You are viewing a plain text version of this content. The canonical link for it is here.
Posted to user@flink.apache.org by "Nguyen, Michael" <Mi...@T-Mobile.com> on 2019/10/28 07:17:52 UTC

Testing AggregateFunction() and ProcessWindowFunction() on KeyedDataStream

Hello everbody,

Has anyone tried testing AggregateFunction() and ProcessWindowFunction() on a KeyedDataStream? I have reviewed the testing page on Flink’s official website (https://ci.apache.org/projects/flink/flink-docs-stable/dev/stream/testing.html) and I am not quite sure how I could utilize these two functions in an .aggregate() operator for my testing.

Here’s how I am using the AggregateFunction (EventCountAggregate()) and ProcessWindowFunction (CalculateWindowTotal()) in my Flink job:
DataStream<Tuple2<Date, Integer>> ec2EventsAggregate =
        ec2Events
                .keyBy(t -> t.f0)
                .timeWindow(Time.minutes(30))
                .aggregate(new EventCountAggregate(), new CalculateWindowTotal())
                .name("EC2 creation interval count");


EventCountAggregate() is counting the each element in ec2Events datastream.
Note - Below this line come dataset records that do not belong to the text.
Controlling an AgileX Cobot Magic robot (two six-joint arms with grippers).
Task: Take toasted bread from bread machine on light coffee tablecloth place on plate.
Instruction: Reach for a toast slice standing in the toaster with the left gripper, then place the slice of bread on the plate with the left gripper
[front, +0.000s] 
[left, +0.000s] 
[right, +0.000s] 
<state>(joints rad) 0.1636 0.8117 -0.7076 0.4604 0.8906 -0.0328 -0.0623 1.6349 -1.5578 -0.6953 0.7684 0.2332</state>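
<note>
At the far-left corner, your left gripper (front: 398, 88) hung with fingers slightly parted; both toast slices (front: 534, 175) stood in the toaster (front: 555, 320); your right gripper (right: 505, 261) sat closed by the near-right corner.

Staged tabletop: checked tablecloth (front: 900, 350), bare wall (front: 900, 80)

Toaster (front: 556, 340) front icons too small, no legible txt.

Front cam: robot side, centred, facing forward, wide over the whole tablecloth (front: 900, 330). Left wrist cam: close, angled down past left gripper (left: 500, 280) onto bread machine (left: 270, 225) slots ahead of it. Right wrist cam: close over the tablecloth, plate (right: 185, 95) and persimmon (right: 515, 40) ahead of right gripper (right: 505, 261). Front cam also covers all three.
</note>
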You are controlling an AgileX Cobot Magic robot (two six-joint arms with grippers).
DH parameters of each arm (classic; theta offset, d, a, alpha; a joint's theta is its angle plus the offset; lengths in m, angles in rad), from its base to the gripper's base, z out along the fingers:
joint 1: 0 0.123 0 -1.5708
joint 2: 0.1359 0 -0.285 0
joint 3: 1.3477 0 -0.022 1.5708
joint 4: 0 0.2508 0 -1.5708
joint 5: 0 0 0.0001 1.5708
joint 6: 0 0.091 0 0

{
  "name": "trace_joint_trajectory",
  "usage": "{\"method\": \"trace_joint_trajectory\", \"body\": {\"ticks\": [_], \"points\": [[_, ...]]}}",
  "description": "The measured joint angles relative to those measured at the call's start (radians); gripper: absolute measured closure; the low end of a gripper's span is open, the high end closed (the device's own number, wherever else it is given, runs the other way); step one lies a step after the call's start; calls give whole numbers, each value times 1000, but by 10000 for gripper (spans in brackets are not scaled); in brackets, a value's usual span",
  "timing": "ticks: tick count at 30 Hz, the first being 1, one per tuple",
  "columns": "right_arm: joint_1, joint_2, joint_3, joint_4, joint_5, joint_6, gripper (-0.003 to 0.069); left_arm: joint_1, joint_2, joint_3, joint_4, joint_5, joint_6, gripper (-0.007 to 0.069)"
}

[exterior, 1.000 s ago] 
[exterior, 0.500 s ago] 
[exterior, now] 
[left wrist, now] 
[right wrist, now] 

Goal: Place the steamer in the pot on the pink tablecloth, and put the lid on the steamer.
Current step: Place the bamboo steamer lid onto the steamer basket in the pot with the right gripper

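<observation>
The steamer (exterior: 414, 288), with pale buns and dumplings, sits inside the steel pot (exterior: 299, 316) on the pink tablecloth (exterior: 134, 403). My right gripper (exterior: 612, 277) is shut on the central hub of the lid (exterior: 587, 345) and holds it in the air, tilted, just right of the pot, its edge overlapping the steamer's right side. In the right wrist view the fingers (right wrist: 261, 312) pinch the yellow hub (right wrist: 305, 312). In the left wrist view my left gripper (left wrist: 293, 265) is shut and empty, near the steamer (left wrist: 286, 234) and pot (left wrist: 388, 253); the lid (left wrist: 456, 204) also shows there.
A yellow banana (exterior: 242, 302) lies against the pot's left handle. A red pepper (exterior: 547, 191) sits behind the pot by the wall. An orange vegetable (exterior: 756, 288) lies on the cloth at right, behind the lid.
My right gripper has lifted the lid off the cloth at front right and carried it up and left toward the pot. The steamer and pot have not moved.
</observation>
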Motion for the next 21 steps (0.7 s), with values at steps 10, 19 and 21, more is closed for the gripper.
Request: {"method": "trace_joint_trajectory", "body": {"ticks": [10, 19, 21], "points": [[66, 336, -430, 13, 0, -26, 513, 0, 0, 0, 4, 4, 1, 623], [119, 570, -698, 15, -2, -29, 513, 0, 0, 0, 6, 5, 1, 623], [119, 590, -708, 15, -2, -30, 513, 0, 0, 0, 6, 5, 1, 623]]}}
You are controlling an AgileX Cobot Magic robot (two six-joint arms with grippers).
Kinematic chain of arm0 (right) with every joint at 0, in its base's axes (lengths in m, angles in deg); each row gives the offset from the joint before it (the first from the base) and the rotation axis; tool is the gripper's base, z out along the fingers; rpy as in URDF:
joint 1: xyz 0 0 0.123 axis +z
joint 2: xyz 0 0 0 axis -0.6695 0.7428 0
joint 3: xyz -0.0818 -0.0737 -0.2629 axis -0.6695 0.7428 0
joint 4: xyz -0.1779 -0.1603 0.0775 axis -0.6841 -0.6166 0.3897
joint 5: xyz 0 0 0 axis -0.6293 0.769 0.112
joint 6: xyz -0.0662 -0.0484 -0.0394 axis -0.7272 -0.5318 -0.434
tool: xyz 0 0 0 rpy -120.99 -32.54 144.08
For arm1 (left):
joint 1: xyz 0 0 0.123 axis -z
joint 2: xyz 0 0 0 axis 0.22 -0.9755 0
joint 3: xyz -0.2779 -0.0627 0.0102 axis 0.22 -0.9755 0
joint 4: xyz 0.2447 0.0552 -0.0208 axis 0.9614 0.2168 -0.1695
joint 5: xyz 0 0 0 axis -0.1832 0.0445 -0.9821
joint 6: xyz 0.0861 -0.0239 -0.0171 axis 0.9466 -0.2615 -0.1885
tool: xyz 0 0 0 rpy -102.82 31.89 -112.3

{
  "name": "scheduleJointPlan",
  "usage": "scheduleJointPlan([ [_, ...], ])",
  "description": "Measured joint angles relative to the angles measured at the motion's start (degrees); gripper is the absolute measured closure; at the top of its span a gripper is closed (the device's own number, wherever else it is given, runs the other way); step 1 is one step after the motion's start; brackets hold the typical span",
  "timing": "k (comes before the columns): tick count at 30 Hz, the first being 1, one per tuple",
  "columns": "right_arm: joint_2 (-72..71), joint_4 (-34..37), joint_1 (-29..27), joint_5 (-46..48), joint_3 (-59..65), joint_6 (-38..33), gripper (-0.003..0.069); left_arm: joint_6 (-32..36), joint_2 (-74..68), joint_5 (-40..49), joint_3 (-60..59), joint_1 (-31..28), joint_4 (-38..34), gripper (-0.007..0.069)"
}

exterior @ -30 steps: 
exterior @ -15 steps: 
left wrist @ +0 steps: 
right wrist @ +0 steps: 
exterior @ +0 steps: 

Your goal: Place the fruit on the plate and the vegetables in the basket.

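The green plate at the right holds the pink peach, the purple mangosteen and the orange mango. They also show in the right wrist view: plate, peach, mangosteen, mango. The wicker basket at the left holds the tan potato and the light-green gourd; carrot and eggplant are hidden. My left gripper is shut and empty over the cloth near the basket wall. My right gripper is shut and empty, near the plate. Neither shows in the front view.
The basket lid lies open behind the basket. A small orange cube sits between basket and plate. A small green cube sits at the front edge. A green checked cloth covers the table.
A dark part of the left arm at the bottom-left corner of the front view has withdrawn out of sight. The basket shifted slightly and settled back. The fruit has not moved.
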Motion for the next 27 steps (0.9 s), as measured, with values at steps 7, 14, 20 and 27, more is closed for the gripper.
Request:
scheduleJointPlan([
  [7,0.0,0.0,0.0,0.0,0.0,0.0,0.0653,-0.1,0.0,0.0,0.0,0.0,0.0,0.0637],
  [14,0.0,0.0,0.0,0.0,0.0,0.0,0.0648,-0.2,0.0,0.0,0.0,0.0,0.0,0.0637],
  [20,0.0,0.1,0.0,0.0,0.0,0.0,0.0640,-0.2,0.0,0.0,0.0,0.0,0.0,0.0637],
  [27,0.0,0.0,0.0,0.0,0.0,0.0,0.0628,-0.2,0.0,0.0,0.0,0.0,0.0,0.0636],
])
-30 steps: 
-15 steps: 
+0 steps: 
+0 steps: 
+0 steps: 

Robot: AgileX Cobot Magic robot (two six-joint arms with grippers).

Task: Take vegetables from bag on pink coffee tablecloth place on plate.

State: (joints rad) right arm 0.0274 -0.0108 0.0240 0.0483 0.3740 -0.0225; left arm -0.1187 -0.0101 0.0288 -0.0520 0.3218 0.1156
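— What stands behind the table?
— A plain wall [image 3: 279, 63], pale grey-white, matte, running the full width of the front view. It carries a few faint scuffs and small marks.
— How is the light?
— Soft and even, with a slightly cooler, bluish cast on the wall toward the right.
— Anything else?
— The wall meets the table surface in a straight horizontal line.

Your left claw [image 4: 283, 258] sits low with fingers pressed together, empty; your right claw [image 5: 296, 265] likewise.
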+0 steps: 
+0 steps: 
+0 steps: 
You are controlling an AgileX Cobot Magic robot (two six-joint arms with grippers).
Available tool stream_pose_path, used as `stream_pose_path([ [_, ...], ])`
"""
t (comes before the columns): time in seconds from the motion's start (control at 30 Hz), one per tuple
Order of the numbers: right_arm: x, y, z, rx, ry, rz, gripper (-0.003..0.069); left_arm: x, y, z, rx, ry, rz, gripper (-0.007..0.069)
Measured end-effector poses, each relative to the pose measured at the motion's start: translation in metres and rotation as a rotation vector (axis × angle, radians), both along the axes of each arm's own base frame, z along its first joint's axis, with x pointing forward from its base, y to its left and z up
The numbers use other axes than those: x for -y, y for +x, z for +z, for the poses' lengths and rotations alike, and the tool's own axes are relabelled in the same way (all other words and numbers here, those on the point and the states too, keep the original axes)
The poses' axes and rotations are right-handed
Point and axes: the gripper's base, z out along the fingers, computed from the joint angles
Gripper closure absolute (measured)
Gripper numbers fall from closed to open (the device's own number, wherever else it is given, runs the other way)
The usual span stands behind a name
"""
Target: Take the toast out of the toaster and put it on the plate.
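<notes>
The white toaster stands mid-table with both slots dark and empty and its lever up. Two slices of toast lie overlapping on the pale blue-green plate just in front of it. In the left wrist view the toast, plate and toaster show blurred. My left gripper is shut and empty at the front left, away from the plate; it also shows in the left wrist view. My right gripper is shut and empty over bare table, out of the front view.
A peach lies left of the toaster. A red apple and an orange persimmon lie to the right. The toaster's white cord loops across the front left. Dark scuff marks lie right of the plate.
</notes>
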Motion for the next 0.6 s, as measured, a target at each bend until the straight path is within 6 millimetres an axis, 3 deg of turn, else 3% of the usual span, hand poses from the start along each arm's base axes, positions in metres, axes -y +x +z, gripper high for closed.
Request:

CalculateWindowTotal() takes the timestamp of each 30 minute window and correlates it to the number of elements that has been counted so far for the window which returns a Tuple2 containg the end timestamp and the count of elements.


Thanks,
Michael

Re: Testing AggregateFunction() and ProcessWindowFunction() on KeyedDataStream

Posted by vino yang <ya...@gmail.com>.
Hi Michael,

From the WindowTranslationTest, I did not see anything about the
initialization of mini-cluster. Here we are testing operator, it seems
operator test harness has provided the necessary infrastructure.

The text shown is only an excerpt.